What is the number of lines in the data that contain "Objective"? Nothing besides that number, please.
Segment Open
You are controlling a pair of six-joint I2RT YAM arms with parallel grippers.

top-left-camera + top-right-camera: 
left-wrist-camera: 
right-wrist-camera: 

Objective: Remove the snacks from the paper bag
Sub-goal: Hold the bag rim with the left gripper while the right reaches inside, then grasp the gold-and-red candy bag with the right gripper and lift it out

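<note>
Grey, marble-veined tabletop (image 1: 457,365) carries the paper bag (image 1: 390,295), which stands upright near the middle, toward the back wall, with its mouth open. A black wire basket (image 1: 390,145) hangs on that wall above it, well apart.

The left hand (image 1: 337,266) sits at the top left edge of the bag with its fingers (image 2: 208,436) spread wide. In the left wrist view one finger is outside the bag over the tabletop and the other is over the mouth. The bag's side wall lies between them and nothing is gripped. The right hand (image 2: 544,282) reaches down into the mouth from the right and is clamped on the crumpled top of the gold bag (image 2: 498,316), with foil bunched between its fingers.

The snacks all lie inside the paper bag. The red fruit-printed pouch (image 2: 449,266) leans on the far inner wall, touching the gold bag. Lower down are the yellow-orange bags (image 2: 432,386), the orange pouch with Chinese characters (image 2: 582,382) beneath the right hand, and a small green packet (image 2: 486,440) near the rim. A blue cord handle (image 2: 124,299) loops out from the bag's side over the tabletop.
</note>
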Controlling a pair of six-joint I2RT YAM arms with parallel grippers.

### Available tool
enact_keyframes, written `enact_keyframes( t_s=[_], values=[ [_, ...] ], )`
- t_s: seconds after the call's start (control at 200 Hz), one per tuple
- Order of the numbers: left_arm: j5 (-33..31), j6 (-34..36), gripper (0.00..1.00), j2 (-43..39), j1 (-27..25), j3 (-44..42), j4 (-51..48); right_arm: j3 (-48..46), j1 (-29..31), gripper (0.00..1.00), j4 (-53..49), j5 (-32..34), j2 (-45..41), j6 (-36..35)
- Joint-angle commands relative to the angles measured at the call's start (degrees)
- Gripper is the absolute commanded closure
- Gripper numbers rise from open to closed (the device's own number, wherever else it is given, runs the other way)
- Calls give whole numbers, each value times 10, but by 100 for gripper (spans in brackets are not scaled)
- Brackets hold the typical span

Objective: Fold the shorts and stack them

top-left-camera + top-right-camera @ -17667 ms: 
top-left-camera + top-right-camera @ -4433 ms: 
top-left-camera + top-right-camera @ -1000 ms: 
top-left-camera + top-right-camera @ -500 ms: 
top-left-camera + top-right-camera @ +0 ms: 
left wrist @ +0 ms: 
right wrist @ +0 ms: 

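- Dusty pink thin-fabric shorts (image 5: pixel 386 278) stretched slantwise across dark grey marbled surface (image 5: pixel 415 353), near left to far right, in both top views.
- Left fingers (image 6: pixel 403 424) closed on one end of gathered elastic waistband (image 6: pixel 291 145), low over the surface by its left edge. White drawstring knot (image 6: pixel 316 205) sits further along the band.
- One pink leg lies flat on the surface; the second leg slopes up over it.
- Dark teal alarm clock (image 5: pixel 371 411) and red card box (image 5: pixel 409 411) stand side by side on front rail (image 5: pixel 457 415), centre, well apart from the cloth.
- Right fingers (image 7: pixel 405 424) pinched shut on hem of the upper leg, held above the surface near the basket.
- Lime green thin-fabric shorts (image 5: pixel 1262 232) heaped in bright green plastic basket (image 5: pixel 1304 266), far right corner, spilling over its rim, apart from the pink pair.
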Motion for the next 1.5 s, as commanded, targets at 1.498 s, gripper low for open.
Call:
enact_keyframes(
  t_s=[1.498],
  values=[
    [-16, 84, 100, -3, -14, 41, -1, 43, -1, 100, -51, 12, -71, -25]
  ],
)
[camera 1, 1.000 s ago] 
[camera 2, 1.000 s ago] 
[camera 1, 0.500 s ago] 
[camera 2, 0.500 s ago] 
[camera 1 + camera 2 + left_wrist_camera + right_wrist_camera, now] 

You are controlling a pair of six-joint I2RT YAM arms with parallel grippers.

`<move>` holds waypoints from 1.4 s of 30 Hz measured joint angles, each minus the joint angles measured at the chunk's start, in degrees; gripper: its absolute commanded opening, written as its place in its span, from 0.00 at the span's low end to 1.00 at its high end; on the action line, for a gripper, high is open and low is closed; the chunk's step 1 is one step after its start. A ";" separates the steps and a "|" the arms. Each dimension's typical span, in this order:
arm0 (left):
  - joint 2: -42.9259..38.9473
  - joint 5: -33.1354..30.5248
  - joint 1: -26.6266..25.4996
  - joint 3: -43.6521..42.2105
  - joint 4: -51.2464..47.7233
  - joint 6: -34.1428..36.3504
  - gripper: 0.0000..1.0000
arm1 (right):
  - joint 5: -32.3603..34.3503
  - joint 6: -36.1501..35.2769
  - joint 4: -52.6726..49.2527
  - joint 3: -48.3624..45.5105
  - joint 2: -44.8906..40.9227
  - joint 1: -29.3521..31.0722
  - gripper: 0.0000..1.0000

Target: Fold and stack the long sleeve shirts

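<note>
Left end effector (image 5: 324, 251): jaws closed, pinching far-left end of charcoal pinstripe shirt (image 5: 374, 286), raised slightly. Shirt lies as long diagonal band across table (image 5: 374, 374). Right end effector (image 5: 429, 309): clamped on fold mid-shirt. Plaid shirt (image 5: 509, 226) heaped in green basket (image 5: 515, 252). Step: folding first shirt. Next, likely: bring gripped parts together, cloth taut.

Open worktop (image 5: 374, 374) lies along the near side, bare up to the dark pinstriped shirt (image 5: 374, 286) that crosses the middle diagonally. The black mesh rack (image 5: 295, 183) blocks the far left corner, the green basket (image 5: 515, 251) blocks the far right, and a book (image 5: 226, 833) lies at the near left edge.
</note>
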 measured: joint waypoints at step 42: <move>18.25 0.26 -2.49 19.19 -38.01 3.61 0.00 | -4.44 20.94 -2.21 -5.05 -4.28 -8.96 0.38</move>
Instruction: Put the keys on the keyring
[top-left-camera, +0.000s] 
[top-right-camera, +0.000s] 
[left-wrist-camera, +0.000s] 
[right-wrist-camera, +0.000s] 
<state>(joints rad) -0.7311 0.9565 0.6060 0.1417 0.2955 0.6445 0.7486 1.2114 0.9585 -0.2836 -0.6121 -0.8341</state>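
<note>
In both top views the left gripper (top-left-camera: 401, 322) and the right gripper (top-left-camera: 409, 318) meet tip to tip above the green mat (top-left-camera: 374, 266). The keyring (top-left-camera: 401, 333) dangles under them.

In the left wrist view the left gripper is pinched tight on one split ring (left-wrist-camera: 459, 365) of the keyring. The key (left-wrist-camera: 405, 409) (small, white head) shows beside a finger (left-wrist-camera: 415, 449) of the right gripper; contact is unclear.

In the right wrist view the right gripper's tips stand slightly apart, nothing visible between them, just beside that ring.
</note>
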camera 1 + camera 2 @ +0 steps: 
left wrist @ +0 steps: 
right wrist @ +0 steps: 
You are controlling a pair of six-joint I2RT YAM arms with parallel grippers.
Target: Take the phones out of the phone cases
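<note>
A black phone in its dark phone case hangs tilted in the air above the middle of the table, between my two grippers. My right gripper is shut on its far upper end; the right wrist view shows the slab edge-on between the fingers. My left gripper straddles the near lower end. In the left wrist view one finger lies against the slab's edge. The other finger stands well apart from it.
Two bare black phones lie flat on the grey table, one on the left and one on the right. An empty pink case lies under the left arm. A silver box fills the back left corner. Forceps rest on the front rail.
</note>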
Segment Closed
▶ Result of the exercise: 2